THE TASK:
Run through the records and, wherever a line holds the word "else", return that line.

Collection entries:
________________________________________
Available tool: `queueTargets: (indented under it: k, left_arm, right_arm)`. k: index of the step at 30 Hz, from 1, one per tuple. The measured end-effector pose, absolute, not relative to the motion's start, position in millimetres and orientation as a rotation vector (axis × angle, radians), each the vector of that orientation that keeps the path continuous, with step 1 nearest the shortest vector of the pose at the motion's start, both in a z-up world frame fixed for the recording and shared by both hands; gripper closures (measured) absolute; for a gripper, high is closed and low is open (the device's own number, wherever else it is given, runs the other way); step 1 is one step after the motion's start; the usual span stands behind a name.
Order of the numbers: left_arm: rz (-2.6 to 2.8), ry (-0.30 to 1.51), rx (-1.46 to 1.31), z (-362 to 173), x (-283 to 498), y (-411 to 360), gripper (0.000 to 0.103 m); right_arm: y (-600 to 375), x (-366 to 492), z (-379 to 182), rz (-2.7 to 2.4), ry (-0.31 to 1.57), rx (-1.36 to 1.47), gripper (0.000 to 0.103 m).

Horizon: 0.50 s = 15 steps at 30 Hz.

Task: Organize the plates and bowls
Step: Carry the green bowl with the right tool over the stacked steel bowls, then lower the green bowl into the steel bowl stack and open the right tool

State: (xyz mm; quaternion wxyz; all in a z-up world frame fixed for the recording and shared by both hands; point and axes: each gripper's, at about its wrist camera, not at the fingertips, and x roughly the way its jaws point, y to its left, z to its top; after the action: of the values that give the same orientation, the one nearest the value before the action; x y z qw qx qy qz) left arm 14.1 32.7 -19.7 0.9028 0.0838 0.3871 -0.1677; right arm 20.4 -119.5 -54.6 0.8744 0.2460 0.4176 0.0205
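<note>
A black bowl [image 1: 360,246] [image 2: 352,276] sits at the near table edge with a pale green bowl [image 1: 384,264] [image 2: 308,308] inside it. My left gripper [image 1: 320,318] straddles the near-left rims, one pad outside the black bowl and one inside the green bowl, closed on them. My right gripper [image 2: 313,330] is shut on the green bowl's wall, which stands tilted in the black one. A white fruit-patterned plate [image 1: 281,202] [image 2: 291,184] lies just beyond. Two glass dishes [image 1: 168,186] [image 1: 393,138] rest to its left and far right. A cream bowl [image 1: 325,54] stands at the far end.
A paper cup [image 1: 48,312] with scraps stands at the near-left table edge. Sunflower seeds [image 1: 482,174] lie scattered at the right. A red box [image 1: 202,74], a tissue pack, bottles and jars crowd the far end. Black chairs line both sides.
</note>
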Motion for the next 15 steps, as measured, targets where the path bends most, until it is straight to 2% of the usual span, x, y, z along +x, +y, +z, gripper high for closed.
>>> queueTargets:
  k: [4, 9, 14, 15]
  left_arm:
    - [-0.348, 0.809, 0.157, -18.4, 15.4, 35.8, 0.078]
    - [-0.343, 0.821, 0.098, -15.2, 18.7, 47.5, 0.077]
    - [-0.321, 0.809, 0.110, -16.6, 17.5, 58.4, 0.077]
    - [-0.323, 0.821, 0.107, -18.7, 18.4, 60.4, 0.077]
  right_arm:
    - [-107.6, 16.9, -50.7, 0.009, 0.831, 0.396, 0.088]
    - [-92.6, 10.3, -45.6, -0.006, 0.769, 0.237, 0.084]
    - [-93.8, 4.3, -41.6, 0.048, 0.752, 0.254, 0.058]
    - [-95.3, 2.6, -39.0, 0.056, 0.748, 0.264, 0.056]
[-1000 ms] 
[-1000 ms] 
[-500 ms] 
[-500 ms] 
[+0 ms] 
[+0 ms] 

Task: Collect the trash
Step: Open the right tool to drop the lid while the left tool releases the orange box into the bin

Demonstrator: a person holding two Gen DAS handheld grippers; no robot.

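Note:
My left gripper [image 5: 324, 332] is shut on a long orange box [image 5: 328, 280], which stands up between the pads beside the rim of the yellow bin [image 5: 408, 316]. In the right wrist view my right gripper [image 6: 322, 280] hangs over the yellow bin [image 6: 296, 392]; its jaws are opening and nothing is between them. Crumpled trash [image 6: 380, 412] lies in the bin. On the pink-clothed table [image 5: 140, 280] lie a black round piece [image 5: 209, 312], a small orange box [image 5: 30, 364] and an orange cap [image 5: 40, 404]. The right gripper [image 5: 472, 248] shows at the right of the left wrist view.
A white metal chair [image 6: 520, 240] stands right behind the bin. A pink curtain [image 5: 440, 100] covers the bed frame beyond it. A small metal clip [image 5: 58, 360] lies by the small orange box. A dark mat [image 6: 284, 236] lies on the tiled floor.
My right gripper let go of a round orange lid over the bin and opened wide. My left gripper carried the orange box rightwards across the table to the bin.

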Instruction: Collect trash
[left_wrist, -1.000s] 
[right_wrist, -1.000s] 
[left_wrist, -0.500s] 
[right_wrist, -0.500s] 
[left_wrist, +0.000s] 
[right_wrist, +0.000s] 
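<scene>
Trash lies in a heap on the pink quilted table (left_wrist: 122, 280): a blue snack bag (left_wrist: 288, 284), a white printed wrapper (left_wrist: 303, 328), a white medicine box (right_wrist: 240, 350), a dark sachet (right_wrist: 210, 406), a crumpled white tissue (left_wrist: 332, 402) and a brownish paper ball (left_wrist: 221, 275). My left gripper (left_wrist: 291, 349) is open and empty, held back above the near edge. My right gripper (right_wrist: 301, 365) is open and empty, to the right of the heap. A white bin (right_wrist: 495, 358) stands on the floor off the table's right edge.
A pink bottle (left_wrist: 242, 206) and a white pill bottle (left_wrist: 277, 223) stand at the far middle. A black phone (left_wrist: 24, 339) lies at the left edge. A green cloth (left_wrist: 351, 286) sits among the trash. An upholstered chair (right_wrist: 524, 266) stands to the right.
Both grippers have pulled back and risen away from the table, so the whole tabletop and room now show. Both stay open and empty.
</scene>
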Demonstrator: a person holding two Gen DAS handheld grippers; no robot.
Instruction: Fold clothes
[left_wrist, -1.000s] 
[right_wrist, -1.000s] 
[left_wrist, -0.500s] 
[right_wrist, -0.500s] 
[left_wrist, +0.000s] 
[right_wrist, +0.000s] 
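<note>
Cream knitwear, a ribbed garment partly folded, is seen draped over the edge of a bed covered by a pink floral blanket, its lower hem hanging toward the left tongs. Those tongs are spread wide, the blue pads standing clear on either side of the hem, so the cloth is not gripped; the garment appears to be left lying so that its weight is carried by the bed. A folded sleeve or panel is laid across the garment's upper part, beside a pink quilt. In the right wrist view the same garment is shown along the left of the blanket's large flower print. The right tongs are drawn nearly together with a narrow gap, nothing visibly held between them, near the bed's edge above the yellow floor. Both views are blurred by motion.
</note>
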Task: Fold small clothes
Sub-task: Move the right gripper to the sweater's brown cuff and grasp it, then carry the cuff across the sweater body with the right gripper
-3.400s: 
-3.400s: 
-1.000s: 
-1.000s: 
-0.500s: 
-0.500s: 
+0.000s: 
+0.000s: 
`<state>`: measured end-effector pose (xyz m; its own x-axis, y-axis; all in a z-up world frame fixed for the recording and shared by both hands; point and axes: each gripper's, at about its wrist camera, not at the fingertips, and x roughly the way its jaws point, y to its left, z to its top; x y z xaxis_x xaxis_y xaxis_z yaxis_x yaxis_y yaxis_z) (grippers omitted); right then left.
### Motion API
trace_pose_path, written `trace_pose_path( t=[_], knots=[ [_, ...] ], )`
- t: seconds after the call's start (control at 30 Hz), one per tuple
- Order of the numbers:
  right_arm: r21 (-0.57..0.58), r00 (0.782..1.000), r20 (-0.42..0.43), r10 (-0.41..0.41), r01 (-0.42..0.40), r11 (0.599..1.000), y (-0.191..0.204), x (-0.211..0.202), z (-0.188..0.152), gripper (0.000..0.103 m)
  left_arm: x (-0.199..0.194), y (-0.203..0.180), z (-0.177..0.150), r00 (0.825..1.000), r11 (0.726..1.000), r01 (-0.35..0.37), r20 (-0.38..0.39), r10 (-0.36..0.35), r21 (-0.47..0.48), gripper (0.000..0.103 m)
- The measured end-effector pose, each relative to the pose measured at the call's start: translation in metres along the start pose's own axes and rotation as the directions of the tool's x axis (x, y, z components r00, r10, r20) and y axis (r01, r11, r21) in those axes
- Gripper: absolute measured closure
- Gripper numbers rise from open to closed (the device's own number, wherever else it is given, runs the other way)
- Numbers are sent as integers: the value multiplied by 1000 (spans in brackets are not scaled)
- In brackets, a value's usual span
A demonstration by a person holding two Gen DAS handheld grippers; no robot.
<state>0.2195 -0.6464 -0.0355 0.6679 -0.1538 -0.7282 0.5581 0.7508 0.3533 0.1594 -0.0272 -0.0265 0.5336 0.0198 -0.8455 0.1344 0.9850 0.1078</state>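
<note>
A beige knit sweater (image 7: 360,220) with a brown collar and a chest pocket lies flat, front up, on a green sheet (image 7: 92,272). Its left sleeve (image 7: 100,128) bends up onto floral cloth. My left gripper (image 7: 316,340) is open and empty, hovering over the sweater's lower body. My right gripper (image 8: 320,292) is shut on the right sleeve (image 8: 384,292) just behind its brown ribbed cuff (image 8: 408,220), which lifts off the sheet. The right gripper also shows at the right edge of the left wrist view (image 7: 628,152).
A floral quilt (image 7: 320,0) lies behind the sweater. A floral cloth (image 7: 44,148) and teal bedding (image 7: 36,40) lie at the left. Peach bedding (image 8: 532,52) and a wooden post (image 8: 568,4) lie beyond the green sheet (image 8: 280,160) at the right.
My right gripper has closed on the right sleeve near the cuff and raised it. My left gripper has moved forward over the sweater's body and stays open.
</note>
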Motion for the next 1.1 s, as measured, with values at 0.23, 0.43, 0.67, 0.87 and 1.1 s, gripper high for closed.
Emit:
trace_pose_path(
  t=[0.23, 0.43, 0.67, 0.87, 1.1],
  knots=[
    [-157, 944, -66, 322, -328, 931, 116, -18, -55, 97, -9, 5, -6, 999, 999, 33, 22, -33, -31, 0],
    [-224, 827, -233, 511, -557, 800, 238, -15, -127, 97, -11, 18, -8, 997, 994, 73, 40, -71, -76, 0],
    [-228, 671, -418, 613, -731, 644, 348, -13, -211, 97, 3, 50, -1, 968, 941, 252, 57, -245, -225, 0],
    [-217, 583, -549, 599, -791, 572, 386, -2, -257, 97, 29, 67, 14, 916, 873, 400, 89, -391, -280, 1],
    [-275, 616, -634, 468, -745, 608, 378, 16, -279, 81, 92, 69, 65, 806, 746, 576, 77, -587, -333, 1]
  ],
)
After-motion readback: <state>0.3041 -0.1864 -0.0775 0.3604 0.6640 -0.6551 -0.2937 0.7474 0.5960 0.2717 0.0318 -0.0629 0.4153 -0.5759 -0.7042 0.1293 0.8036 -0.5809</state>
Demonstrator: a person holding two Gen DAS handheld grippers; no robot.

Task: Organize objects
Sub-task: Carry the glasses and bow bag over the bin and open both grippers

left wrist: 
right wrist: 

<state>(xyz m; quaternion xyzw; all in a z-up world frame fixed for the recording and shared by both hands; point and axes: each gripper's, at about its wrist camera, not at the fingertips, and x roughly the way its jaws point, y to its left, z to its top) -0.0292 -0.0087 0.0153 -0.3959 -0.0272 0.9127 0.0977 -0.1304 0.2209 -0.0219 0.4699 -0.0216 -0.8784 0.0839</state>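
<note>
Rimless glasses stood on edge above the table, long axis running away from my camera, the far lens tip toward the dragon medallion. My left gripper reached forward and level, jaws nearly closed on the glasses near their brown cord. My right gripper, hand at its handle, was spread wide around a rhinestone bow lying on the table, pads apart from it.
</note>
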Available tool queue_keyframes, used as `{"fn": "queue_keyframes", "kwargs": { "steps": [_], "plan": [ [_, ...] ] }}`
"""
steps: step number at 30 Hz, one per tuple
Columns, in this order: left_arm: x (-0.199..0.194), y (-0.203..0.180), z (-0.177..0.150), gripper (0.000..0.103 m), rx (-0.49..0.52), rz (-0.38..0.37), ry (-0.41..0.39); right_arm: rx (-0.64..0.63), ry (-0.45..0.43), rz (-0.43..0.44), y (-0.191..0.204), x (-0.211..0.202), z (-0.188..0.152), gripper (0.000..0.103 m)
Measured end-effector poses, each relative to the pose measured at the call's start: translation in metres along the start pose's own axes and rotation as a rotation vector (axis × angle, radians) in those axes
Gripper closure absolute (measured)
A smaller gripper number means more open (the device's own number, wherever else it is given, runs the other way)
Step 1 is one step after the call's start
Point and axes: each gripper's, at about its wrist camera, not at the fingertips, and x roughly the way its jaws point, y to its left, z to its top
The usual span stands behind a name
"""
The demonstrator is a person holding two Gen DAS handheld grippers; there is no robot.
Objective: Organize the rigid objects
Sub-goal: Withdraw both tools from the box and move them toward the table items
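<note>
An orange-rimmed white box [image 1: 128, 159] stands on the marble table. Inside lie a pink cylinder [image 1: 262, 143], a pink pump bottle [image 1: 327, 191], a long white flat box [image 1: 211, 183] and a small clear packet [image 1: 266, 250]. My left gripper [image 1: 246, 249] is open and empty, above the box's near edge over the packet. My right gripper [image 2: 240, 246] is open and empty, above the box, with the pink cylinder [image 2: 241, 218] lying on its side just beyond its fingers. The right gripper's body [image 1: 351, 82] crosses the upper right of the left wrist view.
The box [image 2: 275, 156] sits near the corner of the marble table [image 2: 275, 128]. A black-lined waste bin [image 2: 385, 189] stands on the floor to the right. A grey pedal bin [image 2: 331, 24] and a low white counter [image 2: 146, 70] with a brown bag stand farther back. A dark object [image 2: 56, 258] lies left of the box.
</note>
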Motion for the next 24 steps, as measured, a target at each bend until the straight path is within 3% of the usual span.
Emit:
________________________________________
TASK ANSWER:
Available tool: `queueTargets: (indented under it: k, left_arm, right_arm)`. k: index of the step at 30 Hz, from 1, one per tuple. The measured end-effector pose, absolute, not relative to the motion's start, position in millimetres and orientation as a rotation vector (axis × angle, radians), each the vector of that orientation that keeps the path continuous, with step 1 nearest the shortest vector of the pose at the motion's start, both in a z-up world frame fixed for the recording and shared by both hands; gripper closures (measured) absolute; for a gripper, high is closed and low is open (the device's own number, wherever else it is given, runs the other way); step 1 is one step after the motion's start; the usual span stands behind a name.
- Gripper numbers rise from open to closed (the device's own number, wherever else it is given, runs the other way)
A smaller gripper number means more open (the device's own number, wherever else it is given, runs the other way)

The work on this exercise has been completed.